From babies to the elderly, FAI Aviation Group flies 1,000 patients per year in its air ambulances.

The FAI Aviation Group flies around 11,000 hours per year in its air ambulances, transporting medical patients around the globe.

Dr Siegfried Axtmann, Managing Director of the Ambulance Division of Axtmann Aviation Holding GmbH, gave Editor-in-Chief Alan Peaford a tour around the company’s largest air ambulance, the Challenger 850. FAI is the first company to have a Global Express equipped for medical evacuation.
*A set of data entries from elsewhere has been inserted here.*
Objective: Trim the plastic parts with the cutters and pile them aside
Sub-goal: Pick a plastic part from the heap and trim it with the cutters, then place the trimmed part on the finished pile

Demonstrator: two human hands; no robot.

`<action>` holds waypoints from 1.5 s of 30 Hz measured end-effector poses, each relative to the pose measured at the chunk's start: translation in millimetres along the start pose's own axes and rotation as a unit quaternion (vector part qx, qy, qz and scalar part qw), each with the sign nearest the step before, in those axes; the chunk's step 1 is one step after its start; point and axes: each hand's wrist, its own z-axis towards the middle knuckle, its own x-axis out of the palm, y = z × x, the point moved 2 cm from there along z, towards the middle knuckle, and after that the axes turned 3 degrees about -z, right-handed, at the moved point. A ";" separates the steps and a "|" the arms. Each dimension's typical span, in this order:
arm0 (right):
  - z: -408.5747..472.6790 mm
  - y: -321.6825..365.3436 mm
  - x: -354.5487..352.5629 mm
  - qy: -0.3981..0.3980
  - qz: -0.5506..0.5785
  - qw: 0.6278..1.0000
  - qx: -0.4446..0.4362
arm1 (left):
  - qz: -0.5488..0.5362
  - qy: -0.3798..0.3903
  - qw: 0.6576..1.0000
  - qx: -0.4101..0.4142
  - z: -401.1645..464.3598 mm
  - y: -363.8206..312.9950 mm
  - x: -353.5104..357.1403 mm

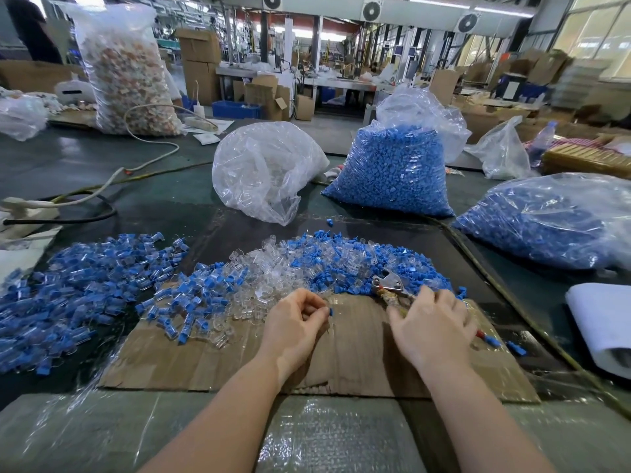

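My left hand (296,322) pinches a small blue and clear plastic part (330,312) over a sheet of cardboard (345,353). My right hand (432,324) lies over the wrapped handles of metal cutters (387,285), fingers spread and lightly curled; the cutter jaws point up-left into a heap of mixed blue and clear parts (341,261). A broad pile of blue and clear parts (78,288) spreads across the left of the table. Whether the right hand fully grips the handles is hidden.
Behind the heaps stand a clear bag (269,169) and two bags of blue pieces (392,169) (546,220). A white roll (601,322) lies at the right edge. Cables and a power strip (30,206) run across the left. Bubble wrap (327,435) covers the near table edge.
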 end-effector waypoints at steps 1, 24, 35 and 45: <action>3.6 -5.1 -0.2 0.048 -0.030 0.998 0.021 | 0.000 -0.002 1.000 -0.002 0.5 0.2 0.2; -26.3 35.7 -29.9 0.301 0.357 0.876 -0.125 | -0.253 -0.049 0.951 -0.170 22.3 -1.0 -13.0; -26.4 33.2 -27.3 0.397 0.329 0.851 -0.098 | -0.267 -0.066 0.942 -0.194 21.2 1.6 -14.9; -27.0 36.2 -30.8 0.419 0.331 0.841 -0.088 | -0.285 -0.074 0.933 -0.209 18.1 -3.4 -11.8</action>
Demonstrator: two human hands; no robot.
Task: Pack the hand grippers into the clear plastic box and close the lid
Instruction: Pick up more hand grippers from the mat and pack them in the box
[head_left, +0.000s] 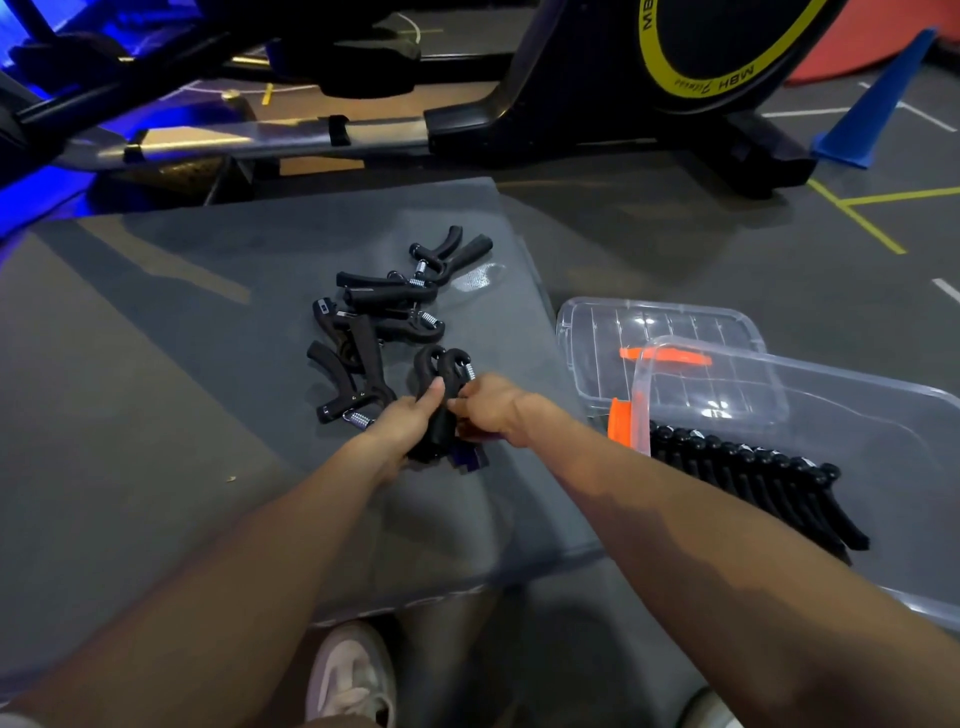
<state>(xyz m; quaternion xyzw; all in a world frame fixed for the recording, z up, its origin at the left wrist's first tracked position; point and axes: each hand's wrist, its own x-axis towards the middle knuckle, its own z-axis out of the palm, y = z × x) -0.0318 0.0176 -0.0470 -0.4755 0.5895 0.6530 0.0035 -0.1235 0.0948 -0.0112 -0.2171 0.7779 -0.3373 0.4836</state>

Axtmann said: “You will see in the front, one intensive care unit (ICU), but the aircraft can carry up to three ICUs and still leave eight seats for accompanying medical teams and passengers

“We have approximately ten aircraft in permanent, dedicated air ambulance service, which starts up from the Lear 60 and goes up to the Global Express long range and VIP air ambulance.”

90 per cent are intensive care patients.

“We produce around 11,000 hours of air time per year, which represents 117 times circling around the globe, transporting on average 1000 patients per year – 90 per cent of the patients are undergoing intensive care treatment, so are critical cases. On the medical spectrum, we fly patients from a baby in an incubator up to 95-year-old cancer patient, for all kinds of medical reasons.”